__The task__: Find how many lines in the data below mention "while". Give the number only.

____ Input

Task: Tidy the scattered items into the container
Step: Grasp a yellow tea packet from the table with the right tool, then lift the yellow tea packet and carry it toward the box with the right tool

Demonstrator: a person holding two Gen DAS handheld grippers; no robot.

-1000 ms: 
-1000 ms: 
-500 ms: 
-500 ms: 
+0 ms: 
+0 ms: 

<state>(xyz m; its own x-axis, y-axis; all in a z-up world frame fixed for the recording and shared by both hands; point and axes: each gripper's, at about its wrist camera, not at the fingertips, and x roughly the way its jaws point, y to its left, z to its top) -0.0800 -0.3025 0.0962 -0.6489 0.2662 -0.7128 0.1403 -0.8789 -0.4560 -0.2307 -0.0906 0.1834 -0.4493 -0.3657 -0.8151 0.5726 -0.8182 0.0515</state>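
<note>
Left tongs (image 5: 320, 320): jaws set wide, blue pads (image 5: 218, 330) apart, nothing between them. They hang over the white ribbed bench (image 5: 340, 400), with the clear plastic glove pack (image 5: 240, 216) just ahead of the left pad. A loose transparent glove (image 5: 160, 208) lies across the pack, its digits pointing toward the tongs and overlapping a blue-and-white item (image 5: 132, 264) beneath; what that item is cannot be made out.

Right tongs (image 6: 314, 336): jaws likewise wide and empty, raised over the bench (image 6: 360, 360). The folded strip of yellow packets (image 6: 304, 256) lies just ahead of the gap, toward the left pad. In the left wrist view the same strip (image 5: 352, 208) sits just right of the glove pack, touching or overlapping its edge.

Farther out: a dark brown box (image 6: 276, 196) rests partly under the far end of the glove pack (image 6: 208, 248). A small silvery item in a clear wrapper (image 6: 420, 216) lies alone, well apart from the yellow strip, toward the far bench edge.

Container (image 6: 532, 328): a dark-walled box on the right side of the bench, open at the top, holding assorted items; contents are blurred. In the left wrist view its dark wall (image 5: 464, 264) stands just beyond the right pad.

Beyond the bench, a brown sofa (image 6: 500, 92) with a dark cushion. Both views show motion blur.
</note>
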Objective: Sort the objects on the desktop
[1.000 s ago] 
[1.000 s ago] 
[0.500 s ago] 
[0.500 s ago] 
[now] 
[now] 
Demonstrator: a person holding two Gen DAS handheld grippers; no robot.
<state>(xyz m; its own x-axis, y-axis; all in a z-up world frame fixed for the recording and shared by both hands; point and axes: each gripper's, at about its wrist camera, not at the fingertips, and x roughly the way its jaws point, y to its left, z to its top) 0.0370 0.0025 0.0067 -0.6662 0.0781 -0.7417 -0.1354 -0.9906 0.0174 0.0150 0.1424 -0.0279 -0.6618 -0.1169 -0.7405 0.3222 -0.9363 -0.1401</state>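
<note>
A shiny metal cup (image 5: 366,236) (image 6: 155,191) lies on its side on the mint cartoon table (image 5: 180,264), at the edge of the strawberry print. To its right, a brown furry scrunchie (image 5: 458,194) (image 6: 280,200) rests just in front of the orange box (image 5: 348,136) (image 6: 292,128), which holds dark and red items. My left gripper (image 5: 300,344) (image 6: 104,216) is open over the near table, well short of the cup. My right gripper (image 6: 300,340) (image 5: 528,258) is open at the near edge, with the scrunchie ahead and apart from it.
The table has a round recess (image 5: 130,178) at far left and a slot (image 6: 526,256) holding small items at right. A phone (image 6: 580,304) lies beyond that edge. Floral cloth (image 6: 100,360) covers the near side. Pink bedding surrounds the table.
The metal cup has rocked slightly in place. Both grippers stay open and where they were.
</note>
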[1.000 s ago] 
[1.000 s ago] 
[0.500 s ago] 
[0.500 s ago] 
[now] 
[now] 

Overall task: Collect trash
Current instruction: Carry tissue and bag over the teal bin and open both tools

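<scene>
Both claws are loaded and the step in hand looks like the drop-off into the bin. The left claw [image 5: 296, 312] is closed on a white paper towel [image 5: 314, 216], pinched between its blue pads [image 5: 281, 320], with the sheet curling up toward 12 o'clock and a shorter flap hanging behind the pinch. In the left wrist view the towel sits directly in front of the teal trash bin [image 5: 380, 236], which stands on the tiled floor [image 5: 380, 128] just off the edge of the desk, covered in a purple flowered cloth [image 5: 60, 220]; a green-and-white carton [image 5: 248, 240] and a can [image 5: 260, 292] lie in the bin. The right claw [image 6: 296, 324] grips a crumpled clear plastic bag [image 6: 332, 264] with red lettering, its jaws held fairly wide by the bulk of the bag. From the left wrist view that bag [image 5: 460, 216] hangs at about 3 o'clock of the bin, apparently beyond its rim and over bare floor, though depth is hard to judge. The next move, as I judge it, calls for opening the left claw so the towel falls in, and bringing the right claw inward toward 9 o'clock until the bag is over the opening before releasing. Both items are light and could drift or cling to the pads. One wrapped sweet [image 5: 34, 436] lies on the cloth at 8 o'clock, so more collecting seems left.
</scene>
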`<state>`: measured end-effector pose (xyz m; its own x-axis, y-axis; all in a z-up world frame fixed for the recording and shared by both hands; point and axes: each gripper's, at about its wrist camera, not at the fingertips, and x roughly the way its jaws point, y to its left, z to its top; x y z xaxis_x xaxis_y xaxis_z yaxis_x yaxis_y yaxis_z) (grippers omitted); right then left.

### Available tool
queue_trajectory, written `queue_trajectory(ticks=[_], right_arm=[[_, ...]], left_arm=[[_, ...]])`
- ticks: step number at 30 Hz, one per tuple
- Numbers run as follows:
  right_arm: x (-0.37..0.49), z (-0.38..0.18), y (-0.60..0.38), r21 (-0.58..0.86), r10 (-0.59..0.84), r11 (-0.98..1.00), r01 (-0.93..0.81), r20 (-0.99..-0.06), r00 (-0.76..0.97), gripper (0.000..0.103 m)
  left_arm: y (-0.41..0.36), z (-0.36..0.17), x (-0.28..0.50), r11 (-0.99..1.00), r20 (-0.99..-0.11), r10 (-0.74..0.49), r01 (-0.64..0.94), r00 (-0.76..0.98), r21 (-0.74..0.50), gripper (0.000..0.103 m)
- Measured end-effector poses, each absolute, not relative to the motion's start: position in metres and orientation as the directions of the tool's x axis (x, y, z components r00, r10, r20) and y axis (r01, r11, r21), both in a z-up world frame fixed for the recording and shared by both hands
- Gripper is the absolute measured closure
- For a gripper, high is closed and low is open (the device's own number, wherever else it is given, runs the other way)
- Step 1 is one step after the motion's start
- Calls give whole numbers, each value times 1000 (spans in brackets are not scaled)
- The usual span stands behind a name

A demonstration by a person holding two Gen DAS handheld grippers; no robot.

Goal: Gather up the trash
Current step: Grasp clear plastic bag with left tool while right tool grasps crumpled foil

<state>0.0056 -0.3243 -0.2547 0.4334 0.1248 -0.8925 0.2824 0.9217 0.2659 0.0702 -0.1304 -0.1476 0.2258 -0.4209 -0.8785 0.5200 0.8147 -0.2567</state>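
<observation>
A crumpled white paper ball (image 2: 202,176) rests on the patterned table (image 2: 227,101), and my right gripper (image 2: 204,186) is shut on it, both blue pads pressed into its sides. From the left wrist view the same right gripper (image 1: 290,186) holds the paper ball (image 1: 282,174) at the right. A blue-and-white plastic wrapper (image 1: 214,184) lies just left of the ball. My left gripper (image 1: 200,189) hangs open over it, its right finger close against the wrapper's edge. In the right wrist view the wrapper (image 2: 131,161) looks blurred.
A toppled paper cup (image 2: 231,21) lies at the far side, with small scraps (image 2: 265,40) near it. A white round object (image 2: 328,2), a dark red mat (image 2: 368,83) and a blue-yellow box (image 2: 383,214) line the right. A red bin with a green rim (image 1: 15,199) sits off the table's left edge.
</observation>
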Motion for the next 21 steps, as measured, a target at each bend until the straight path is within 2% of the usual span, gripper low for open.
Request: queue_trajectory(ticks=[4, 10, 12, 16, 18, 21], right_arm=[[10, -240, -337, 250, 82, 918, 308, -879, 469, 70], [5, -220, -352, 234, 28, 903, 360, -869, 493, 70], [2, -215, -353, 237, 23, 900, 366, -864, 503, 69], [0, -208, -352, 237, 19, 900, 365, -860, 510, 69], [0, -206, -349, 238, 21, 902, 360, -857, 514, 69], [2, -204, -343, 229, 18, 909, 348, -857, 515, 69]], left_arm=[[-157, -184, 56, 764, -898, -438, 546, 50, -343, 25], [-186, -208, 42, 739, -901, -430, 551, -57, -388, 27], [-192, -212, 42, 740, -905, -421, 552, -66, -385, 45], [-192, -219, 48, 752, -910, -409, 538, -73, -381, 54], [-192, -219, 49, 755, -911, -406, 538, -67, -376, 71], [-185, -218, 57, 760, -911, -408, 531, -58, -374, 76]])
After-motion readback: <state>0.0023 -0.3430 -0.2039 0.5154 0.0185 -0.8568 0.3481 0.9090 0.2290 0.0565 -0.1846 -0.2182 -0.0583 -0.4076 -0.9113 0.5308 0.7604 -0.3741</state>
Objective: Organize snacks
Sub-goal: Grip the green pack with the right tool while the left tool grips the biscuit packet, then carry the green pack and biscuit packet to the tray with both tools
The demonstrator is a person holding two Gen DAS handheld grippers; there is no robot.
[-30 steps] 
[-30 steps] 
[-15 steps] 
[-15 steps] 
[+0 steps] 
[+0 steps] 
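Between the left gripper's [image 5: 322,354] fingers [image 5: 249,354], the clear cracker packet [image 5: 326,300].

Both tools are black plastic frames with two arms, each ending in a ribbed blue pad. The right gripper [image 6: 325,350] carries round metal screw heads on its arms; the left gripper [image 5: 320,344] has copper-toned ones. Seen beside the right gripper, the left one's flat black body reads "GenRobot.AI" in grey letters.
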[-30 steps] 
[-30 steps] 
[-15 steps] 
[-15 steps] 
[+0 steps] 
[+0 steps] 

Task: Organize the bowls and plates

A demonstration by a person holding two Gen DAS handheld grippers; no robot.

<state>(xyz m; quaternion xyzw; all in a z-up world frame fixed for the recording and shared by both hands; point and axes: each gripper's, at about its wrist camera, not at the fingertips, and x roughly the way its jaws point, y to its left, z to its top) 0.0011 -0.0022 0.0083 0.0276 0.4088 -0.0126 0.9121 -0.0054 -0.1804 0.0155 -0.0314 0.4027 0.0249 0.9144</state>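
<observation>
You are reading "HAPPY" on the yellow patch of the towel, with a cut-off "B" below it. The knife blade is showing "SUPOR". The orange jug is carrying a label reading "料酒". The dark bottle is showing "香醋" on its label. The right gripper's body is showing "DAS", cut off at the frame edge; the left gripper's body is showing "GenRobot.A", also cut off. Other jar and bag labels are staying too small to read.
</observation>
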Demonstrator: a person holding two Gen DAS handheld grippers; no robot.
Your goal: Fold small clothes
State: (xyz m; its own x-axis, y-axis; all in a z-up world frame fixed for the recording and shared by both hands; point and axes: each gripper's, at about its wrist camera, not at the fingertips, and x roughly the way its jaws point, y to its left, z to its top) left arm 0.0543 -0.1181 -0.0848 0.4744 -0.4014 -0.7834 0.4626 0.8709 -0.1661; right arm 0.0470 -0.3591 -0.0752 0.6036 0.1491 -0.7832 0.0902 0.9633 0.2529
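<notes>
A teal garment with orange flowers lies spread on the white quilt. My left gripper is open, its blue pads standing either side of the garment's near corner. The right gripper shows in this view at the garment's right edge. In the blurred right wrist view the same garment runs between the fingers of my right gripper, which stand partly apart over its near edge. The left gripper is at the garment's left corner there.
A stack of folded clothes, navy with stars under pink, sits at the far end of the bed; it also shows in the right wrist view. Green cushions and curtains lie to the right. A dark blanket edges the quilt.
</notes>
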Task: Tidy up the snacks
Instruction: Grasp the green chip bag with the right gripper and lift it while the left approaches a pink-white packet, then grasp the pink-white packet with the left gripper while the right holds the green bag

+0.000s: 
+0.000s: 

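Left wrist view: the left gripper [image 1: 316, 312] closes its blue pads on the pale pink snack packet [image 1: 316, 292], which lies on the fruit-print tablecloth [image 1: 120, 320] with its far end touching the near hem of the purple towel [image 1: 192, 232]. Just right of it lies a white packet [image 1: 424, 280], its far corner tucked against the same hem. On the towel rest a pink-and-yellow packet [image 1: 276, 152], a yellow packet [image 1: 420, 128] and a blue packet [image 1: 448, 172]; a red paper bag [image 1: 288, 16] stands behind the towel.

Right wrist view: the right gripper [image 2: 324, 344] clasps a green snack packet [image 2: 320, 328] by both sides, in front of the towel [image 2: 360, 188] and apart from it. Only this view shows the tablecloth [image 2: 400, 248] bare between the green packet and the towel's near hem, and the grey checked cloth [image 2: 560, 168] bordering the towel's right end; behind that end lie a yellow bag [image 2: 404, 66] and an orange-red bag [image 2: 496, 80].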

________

__Problem solution__: 3